What you return should be the full listing, copied exactly and stripped of its pictures.

━━━ Data provided

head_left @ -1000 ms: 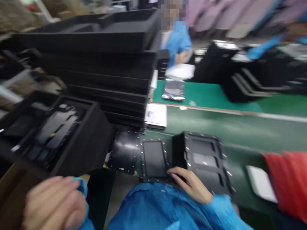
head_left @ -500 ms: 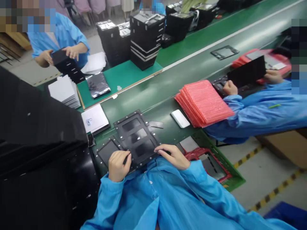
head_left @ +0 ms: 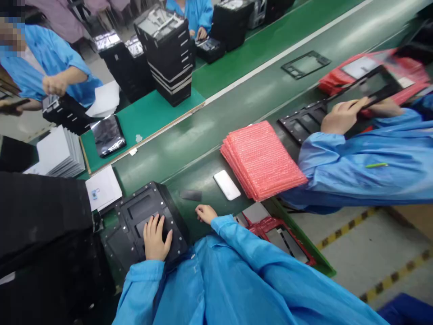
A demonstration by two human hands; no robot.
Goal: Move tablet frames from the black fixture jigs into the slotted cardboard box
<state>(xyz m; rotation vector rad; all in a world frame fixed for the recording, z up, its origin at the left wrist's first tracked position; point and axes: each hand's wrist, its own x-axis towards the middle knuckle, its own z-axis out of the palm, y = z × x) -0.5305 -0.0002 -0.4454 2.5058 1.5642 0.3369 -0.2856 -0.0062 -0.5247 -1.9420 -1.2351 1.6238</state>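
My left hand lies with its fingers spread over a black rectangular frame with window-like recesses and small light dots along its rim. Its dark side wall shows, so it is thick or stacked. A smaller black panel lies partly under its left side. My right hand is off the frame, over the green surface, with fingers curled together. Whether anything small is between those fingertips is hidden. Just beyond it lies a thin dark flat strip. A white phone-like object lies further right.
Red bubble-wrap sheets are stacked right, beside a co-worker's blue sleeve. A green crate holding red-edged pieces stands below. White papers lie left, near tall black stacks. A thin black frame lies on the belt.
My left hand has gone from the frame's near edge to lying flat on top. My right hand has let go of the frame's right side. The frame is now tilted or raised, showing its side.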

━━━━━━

Answer box:
head_left @ -1000 ms: 
head_left @ -500 ms: 
head_left @ +0 ms: 
A demonstration by two human hands; no robot.
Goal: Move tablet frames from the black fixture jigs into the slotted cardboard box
<state>(xyz m; rotation vector rad; all in a world frame fixed for the recording, z up, its origin at the left wrist's first tracked position; point and axes: each hand's wrist, its own x-axis towards the middle knuckle, its own z-axis out of the palm, y = z × x) -0.5305 -0.0002 -0.4454 2.5058 1.5642 0.3369 -0.2856 -0.0062 -0.5247 -1.9420 -1.2351 1.6238</state>
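My left hand lies with its fingers spread over a black rectangular frame with window-like recesses and small light dots along its rim. Its dark side wall shows, so it is thick or stacked. A smaller black panel lies partly under its left side. My right hand is off the frame, over the green surface, with fingers curled together. Whether anything small is between those fingertips is hidden. Just beyond it lies a thin dark flat strip. A white phone-like object lies further right.
Red bubble-wrap sheets are stacked right, beside a co-worker's blue sleeve. A green crate holding red-edged pieces stands below. White papers lie left, near tall black stacks. A thin black frame lies on the belt.
My left hand has gone from the frame's near edge to lying flat on top. My right hand has let go of the frame's right side. The frame is now tilted or raised, showing its side.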

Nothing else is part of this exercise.